In den letzten Jahren haben die europäischen und amerikanischen Autokonzerne Unsummen in die Entwicklung von Elektroautos investiert. Gelder, die eigentlich durch den Verkauf der Stromer wieder irgendwie in die Kassen zurückgespült werden sollten. Doch die Realität sieht anders aus. Eine neue Studie der Unternehmensberatung EY verdeutlicht, dass die europäischen, US-amerikanischen und auch japanischen Autobauer durch den erzwungenen Wahn in den Ruin getrieben werden. Die Autokonzerne mussten demnach im Jahr 2025 unglaubliche 60 Milliarden Euro an Investitionen in E-Auto-Projekte komplett abschreiben. Das Geld wurde quasi für das ideologische Projekt einfach so verbrannt! Die Gewinne der 19 führenden Autohersteller brachen um dramatische 59 Prozent ein – von zuvor satten 143 Milliarden Euro auf nur noch 59 Milliarden Euro.

EY-Manager Constantin Gall findet drastische Worte für das Desaster. Die Autoindustrie befinde sich wegen des Fokus auf die Elektroautos in einer tiefen Krise, die für einige Unternehmen regelrecht existenzbedrohend sei. Viele Unternehmen hätten ihre Investitionen auf wachsende Märkte und einen schnellen Hochlauf der Elektromobilität ausgerichtet. Auf den Märkten erweise sich die Nachfrage nach Elektroautos jedoch als deutlich schwächer als prognostiziert, insbesondere in den USA und Europa, so der Experte. Die Konsequenz aus der beispiellosen Milliarden-Vernichtung ist eine 180-Grad-Wende. EY-Manager Gall spricht vom strategischen Schwenk. Vorbei ist es mit den Batterie-Joint-Ventures, Fabrik-Projekte werden auf Eis gelegt, unzählige E-Modelle still und heimlich beerdigt. Stattdessen fließt das Geld in neue Investitionen in effektivere und bessere Verbrennungsmotoren.

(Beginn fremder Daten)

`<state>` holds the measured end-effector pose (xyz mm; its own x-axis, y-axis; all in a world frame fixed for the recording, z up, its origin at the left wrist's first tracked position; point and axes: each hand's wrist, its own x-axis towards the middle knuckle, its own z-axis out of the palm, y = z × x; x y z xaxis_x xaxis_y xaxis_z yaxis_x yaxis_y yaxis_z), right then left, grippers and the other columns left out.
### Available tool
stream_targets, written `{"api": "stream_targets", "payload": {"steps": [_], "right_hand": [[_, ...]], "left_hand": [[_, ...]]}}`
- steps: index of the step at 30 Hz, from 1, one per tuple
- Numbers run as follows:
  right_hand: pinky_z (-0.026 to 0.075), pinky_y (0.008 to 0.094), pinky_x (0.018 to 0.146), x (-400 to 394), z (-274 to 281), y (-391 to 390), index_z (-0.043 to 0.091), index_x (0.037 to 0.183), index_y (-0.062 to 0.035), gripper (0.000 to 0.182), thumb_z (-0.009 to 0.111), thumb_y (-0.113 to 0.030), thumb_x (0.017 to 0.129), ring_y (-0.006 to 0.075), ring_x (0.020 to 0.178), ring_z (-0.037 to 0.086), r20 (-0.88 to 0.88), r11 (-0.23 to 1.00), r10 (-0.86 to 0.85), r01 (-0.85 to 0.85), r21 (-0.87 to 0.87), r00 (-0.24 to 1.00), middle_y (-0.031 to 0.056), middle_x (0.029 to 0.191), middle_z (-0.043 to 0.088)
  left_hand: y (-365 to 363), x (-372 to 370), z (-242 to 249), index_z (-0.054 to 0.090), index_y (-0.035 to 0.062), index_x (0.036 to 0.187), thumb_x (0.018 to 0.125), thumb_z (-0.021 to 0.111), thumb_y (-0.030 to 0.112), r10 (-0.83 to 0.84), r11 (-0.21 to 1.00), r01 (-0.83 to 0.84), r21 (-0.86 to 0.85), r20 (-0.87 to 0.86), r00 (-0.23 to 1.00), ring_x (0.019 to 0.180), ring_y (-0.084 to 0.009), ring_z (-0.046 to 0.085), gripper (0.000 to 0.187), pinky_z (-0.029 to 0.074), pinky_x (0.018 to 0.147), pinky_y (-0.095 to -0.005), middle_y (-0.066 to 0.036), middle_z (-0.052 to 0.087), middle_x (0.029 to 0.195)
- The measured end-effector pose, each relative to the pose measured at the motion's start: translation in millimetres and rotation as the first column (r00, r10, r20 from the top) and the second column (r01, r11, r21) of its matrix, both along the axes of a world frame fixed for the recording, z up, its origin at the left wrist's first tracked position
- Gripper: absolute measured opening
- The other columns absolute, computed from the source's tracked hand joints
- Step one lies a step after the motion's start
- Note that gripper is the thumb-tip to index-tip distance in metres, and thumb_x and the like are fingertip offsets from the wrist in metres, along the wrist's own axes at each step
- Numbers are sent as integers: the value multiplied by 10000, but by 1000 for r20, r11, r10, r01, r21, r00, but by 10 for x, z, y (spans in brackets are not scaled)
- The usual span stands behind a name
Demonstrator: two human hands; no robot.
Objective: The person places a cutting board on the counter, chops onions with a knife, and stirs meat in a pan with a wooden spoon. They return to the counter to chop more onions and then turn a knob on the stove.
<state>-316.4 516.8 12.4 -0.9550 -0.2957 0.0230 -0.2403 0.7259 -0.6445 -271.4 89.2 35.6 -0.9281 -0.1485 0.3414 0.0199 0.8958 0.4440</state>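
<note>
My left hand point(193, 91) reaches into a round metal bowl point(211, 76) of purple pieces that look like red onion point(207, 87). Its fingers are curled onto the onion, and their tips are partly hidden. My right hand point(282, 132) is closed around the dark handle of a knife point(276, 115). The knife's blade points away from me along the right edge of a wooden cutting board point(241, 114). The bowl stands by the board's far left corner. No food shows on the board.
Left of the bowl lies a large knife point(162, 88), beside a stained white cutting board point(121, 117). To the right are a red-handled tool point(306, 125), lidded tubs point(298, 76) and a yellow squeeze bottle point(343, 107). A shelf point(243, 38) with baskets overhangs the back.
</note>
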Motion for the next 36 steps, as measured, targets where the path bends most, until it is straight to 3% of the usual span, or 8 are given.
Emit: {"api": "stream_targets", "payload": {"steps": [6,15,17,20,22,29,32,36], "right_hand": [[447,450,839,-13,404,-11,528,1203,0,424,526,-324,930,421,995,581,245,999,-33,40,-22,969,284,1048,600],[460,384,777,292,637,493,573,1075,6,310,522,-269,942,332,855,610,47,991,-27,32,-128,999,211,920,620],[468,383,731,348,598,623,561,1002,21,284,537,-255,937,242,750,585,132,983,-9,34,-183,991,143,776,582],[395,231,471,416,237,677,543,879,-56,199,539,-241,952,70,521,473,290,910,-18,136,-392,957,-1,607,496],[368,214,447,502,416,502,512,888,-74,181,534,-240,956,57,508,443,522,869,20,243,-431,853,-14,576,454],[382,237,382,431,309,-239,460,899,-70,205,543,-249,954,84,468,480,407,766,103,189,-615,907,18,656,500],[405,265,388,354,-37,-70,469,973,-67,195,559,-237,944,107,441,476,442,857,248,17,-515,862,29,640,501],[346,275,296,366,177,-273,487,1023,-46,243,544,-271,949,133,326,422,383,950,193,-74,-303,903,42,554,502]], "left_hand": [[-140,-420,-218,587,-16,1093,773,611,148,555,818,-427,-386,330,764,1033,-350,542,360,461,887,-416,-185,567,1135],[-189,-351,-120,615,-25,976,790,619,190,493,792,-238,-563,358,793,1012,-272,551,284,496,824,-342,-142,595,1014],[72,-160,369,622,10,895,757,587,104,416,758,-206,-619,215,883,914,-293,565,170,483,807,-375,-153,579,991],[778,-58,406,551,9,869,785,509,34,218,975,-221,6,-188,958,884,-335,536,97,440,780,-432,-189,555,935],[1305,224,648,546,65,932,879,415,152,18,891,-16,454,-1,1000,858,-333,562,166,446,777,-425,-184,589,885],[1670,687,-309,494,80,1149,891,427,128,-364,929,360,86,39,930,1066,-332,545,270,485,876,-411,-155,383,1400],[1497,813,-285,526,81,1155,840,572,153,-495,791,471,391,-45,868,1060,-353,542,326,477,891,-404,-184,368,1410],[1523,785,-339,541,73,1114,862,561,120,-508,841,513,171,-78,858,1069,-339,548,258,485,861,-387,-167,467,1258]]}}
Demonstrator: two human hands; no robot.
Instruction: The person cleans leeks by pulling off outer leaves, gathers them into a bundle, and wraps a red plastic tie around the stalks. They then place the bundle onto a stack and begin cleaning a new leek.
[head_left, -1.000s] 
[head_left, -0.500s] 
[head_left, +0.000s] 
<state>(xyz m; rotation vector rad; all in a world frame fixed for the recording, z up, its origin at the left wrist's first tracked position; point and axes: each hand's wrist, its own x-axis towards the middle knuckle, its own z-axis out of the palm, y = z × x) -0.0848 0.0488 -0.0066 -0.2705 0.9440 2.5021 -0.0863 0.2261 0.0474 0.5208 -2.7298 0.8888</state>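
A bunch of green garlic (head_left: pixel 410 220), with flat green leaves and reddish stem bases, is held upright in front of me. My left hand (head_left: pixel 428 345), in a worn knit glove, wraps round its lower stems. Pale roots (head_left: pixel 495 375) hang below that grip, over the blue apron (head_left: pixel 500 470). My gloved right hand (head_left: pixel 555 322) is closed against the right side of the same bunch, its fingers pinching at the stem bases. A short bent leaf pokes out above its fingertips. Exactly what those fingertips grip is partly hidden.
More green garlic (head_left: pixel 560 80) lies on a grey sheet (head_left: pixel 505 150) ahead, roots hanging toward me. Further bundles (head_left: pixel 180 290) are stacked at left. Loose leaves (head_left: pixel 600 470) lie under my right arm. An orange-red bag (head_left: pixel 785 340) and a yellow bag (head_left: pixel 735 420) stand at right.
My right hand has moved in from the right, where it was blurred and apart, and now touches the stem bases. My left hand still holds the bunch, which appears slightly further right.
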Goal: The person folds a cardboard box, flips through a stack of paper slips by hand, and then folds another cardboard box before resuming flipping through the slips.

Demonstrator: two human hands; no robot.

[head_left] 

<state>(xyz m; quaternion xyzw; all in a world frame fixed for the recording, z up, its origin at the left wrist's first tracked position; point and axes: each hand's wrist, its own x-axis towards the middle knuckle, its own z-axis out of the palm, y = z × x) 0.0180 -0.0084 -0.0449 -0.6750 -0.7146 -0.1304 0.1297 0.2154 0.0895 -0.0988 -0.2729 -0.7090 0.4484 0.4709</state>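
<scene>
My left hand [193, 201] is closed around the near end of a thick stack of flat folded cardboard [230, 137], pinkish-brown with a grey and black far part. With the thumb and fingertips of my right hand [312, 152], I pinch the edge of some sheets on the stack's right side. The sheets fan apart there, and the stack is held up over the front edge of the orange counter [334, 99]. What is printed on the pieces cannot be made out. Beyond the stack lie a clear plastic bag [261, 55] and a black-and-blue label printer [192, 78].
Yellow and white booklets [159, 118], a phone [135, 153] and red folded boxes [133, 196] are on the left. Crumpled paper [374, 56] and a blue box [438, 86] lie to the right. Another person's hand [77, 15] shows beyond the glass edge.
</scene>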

Die Liste der Verlierer dieses ideologischen Irrtums liest sich dabei wie ein Who-is-who der Automobilgeschichte. Stellantis – der Mutterkonzern von Marken wie Peugeot, Citroën, Fiat, Alfa Romeo, Opel und Jeep – hat unglaubliche 22 Milliarden Euro in den Sand gesetzt. Dicht dahinter folgt der US-Autobauer Ford, bei dem 18 Milliarden Euro vernichtet wurden. Auch Honda musste Einbußen von 14 Milliarden Euro hinnehmen, während bei General Motors sieben Milliarden Euro abgeschrieben wurden. Selbst der deutsche Vorzeige-Konzern Porsche beklagt Verluste von drei Milliarden Euro und kündigte erst kürzlich nach dem Scheitern seiner E-Strategie heftige Entlassungen an. Zwar betonen die Berater, dass dies noch kein totaler Ausstieg aus der E-Mobilität sei, sondern eine realistische Neuausrichtung. Doch die Botschaft ist völlig klar: Einen sofortigen und radikalen Wandel zur Elektromobilität gibt es jedenfalls nicht.

Als wäre das grüne Elektro-Desaster nicht genug, wird die Industrie noch von weiteren Faktoren in die Zange genommen. Neue US-Zölle fressen die Margen auf, und die geopolitische Lage gibt dem Markt den Rest. Der Iran-Krieg und der daraus resultierende Öl-Schock treiben die Preise in die Höhe. Wie EY-Experte Gall treffend anmerkt, sind die instabile weltpolitische Lage, steigende Energiepreise und eine höhere Inflation ebenfalls Gift für die Autoindustrie.

Doch trotz der steigenden Spritpreise glaubt niemand mehr an einen Stromer-Boom. Das Geld der Bürger ist durch Inflation und Wirtschaftskrise aufgebraucht. Angesichts der geringeren verfügbaren Einkommen und der düsteren wirtschaftlichen Aussichten werden viele Menschen den Autokauf aufschieben und ihr altes Modell länger fahren, lautet das vernichtende Urteil von EY. Für die Autokonzerne sind das jedenfalls keine guten Aussichten.

(Auszug von RSS-Feed)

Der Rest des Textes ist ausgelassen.